> YOUR OBJECTIVE
The lines from the top of the material below through the line containing "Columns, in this" are to be printed exactly, with pictures omitted.

> AVAILABLE DATA
- - -
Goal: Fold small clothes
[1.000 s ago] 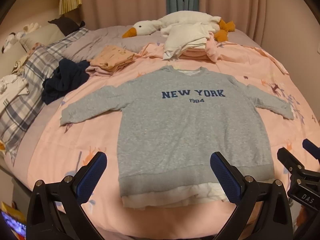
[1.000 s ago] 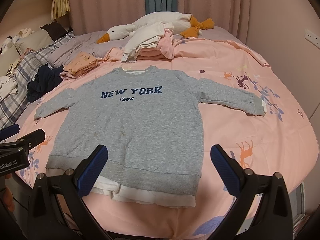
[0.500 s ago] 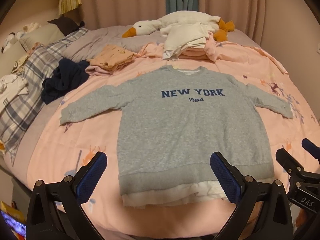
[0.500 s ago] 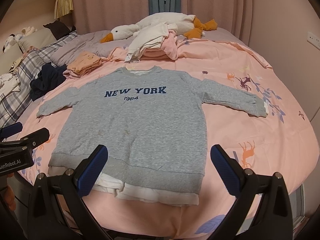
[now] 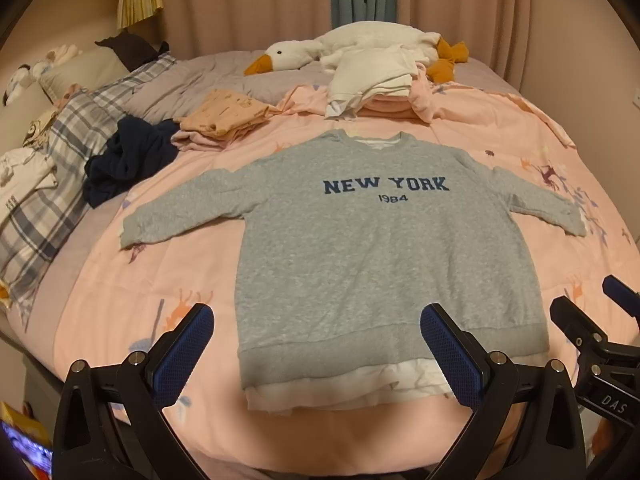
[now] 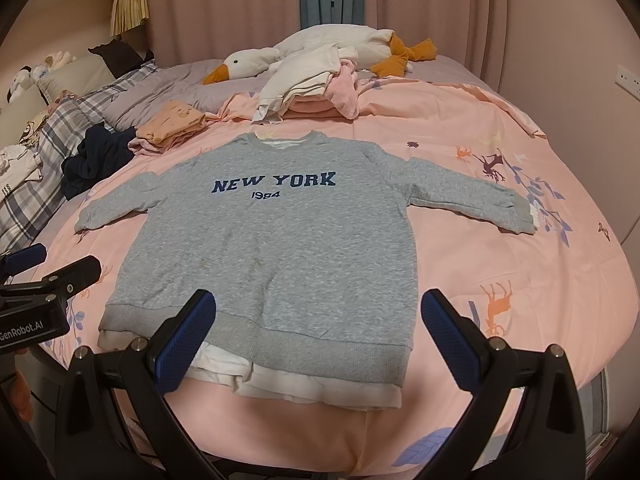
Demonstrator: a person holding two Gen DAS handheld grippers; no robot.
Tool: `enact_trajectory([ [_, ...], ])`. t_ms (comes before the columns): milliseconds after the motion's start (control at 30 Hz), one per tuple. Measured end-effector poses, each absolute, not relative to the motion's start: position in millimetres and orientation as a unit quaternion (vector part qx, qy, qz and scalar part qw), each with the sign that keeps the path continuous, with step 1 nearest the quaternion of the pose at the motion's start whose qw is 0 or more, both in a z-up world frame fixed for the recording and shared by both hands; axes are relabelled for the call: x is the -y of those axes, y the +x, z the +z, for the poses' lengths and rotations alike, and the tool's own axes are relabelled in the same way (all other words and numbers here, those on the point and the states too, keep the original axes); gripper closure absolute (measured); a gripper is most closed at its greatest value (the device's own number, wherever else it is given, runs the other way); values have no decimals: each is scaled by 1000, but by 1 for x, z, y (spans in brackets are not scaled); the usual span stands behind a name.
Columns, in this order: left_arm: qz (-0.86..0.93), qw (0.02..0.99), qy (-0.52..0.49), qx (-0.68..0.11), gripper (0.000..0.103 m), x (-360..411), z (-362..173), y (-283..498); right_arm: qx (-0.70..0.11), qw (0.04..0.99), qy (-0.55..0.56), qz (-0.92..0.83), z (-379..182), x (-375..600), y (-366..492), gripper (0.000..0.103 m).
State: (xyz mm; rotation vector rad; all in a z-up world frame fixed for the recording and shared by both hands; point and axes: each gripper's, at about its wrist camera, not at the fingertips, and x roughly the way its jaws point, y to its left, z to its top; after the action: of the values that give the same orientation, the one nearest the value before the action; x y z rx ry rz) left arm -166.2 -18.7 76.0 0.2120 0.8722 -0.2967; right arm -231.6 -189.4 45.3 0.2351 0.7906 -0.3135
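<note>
Left gripper (image 5: 316, 340) is hanging over the near edge of the bed, jaws spread wide, gripping nothing. Its blue pads (image 5: 182, 354) are sitting either side of the hem, above it, not touching. Right gripper (image 6: 318, 336) is doing the same: jaws wide apart, nothing between them, hovering over the hem's right half. Each one is showing up at the edge of the other's view.

Grey sweatshirt (image 5: 380, 248) is lying flat, front up, on the pink duvet (image 5: 120, 300), hem nearest, collar farthest. "NEW YORK 1984" is reading upright. A white layer is peeking out under the hem and at the collar. Both sleeves are lying spread outward, angled slightly toward the hem; right cuff is showing a white edge.

Past the left sleeve, a dark navy garment (image 5: 128, 156) is lying bunched up beside a plaid pillow (image 5: 60, 152). Beyond the collar, a folded peach stack (image 5: 224, 114) is sitting to the left, a cream and pink pile (image 5: 376, 80) to the right. A plush goose (image 5: 360, 46) is lying behind that pile, on the grey sheet. Curtains (image 5: 280, 0) are hanging at the back.
</note>
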Motion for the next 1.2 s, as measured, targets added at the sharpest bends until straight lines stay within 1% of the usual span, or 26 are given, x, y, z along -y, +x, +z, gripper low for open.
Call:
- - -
> EXPECTED OUTPUT
Goal: Fold small clothes
[1.000 s ago] 
[1.000 s ago] 
[0.500 s ago] 
[0.500 s ago] 
[now] 
[now] 
Demonstrator: a person holding two Gen DAS handheld grippers; no robot.
Tool: `enact_trajectory([ [_, ...], ])`. t_ms (comes before the columns): milliseconds after the motion's start (control at 30 Hz), one per tuple. Measured end-effector poses, each absolute, not relative to the motion's start: position in millimetres and orientation as a unit quaternion (vector part qx, qy, qz and scalar part qw), each with the sign that keeps the path continuous, with step 1 nearest the quaternion of the pose at the motion's start whose qw is 0 or more, both in a z-up world frame fixed for the recording and shared by both hands; axes are relabelled for the call: x is the -y of those axes, y the +x, z the +z, for the poses' lengths and rotations alike, and the tool's own axes are relabelled in the same way (all other words and numbers here, those on the point and the states too, keep the original axes); gripper closure absolute (measured); a gripper is most closed at its greatest value (the device's own number, wherever else it is given, runs the other way); values have no decimals: each is scaled by 1000, but by 1 for x, z, y (spans in brackets are not scaled); the usual span stands behind a name.
Columns, in this order: left_arm: qz (-0.86..0.93), qw (0.02..0.99), qy (-0.52..0.49), qx (-0.68..0.11), gripper (0.000..0.103 m), x (-360..411), z (-362..173), y (-283..498); right_arm: qx (-0.70..0.11), qw (0.04..0.99), qy (-0.55..0.56), qz (-0.92..0.83), z (-379..182), x (-375..600), y (-366..492), gripper (0.000..0.103 m).

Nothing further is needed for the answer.